[About this task] The expected output is the complete listing, unchanged.

[Given material]
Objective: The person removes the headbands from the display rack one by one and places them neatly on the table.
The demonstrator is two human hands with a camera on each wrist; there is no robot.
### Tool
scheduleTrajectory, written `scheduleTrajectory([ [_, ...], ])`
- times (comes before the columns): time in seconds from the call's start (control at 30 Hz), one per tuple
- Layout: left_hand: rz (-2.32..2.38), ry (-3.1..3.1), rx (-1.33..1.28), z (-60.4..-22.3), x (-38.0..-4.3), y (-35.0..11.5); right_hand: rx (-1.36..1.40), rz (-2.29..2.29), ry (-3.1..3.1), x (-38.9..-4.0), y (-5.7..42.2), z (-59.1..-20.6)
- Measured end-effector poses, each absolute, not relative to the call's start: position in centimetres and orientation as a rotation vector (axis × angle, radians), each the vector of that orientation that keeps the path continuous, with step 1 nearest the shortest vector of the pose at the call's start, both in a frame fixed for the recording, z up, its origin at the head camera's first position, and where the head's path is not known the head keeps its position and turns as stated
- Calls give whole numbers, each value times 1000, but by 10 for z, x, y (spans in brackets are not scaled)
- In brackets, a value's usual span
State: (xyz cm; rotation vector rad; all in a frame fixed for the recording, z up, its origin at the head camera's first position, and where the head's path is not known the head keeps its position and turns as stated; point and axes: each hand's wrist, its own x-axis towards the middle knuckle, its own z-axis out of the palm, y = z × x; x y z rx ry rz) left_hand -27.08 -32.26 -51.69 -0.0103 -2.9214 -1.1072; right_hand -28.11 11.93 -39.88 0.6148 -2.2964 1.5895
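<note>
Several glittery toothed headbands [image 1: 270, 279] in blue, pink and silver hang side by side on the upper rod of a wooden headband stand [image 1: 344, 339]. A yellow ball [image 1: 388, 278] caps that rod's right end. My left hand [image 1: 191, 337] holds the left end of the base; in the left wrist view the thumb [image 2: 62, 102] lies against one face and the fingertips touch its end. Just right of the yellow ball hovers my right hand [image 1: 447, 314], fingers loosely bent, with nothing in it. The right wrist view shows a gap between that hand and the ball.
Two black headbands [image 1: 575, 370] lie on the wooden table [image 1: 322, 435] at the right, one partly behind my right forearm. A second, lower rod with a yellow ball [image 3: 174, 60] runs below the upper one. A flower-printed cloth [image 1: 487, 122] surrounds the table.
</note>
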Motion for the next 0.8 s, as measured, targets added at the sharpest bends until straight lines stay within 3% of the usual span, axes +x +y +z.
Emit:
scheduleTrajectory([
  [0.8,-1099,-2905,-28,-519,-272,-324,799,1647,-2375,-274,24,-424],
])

[Exercise result]
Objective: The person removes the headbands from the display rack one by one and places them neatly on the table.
The demonstrator is two human hands with a camera on each wrist; there is no robot.
### Tool
scheduleTrajectory, written `scheduleTrajectory([ [_, ...], ])`
- times (comes before the columns): time in seconds from the call's start (control at 30 Hz), one per tuple
- Layout: left_hand: rz (-2.32..2.38), ry (-3.1..3.1), rx (-1.33..1.28), z (-60.4..-22.3), x (-38.0..-4.3), y (-35.0..11.5); right_hand: rx (-1.36..1.40), rz (-2.29..2.29), ry (-3.1..3.1), x (-38.9..-4.0), y (-5.7..42.2), z (-59.1..-20.6)
- Measured end-effector poses, each absolute, not relative to the call's start: position in centimetres and orientation as a rotation vector (axis × angle, radians), each the vector of that orientation that keeps the path continuous, with step 1 nearest the shortest vector of the pose at the call's start, both in a frame fixed for the recording, z up, its origin at the head camera's first position, and where the head's path is not known the head keeps its position and turns as stated
- Calls give whole numbers, each value times 1000, but by 10 for z, x, y (spans in brackets are not scaled)
- In brackets, a value's usual span
State: (xyz cm; rotation vector rad; all in a frame fixed for the recording, z up, its origin at the head camera's first position, and where the head's path is not known the head keeps its position and turns as stated; point and axes: each hand's wrist, its own x-axis towards the middle knuckle, its own z-axis out of the palm, y = z × x; x y z rx ry rz) left_hand -27.08 -32.26 -51.69 -0.0103 -2.9214 -1.1072; right_hand -28.11 11.93 -39.88 0.6148 -2.2964 1.5895
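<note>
Several glittery toothed headbands [image 1: 270, 279] in blue, pink and silver hang side by side on the upper rod of a wooden headband stand [image 1: 344, 339]. A yellow ball [image 1: 388, 278] caps that rod's right end. My left hand [image 1: 191, 337] holds the left end of the base; in the left wrist view the thumb [image 2: 62, 102] lies against one face and the fingertips touch its end. Just right of the yellow ball hovers my right hand [image 1: 447, 314], fingers loosely bent, with nothing in it. The right wrist view shows a gap between that hand and the ball.
Two black headbands [image 1: 575, 370] lie on the wooden table [image 1: 322, 435] at the right, one partly behind my right forearm. A second, lower rod with a yellow ball [image 3: 174, 60] runs below the upper one. A flower-printed cloth [image 1: 487, 122] surrounds the table.
</note>
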Motion for the next 0.8 s, as measured, targets added at the sharpest bends until straight lines stay within 3% of the usual span, axes +x +y +z.
Emit:
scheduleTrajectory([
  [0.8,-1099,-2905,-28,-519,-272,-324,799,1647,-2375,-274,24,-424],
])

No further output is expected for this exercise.